What the problem really was
The workflow page in AI Back Office Pack was behaving incorrectly. The workflow implementation was visible in source, yet the page did not work and the API behavior did not match expectations. From there, it is tempting to start digging through application logic. That is usually where time gets burned.
The more effective order was much simpler:
- confirm the live endpoint mapping: which proxy receives this domain/path right now, and which service/container it actually forwards to
- confirm the implementation exists in source
- confirm the build artifact contains the expected output
- confirm the running container actually includes that artifact
- then inspect route and reverse-proxy details
- finally inspect authentication responses and API semantics
The final conclusion was not "the code is missing." It was "the code is not what the container is running." The workflow module existed in the repository, but the live api and dashboard containers were still using old images and old artifacts. In other words, code truth and container truth had drifted apart. That is a textbook runtime drift incident.

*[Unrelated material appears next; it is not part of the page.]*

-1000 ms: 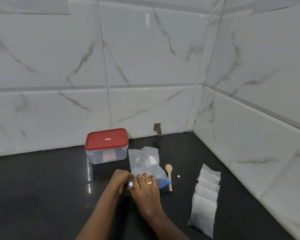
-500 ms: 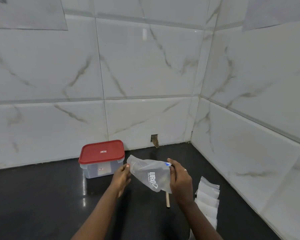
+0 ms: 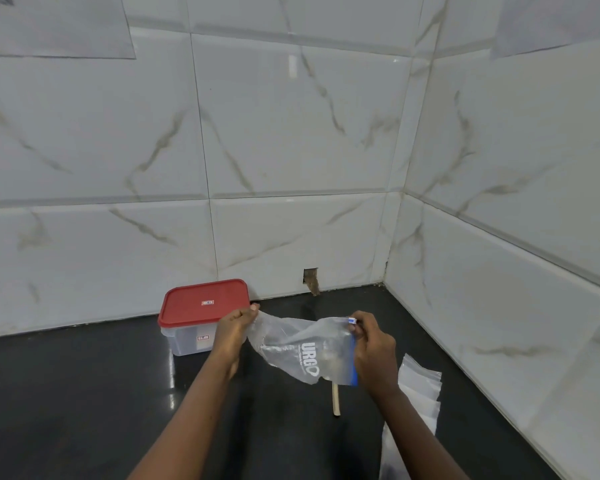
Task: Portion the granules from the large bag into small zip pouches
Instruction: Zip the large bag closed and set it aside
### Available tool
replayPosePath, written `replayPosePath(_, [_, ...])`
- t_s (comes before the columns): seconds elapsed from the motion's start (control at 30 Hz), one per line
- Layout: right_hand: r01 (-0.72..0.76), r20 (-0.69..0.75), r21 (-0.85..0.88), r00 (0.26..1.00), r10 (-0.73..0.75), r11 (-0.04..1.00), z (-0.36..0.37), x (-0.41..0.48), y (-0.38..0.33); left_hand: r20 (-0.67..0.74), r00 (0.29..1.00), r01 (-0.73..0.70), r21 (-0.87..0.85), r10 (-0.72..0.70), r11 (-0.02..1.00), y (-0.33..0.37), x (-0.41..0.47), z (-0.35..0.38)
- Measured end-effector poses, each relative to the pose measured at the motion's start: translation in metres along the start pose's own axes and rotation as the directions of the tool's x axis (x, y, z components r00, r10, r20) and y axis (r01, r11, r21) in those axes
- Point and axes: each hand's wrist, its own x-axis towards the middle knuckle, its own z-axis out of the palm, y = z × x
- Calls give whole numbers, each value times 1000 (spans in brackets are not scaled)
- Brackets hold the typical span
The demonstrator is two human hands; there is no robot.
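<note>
The large bag (image 3: 293,344), clear with a blue zip strip, is stretched in the air just right of the red-lidded container (image 3: 201,306). We see the left hand (image 3: 234,332) pinching its bottom corner in front of that container and the right hand (image 3: 374,351) pinching the zip end farther right, both forearms reaching forward. Small zip pouches (image 3: 420,386) lie well right of the container.

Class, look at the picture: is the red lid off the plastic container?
No, the red lid sits flat on top of the clear container, covering it.
</note>
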Motion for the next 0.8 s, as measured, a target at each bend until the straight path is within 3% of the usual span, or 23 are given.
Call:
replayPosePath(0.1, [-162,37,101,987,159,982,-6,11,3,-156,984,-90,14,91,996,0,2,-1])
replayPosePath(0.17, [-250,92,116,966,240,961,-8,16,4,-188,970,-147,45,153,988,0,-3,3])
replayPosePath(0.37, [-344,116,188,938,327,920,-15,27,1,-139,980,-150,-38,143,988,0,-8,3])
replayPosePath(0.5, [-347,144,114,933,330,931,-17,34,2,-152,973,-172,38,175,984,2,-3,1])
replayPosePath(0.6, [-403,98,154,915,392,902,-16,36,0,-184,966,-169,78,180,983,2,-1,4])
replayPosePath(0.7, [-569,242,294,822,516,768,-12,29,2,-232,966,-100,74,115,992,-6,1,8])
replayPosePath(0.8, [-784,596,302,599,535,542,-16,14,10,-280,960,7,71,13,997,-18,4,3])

Why I now prioritize container truth
In local development, source is often close enough to reality. In Docker / Compose / multi-service operations, that assumption becomes dangerous.
Users do not hit your Git repository. They hit:
- a specific image
- a specific container
- a specific running process
- a route that is actually active
That is why source truth is only one piece of evidence in production debugging. The final authority is the live runtime currently serving requests, and in Docker environments container truth is often the fastest route to verifying that runtime truth.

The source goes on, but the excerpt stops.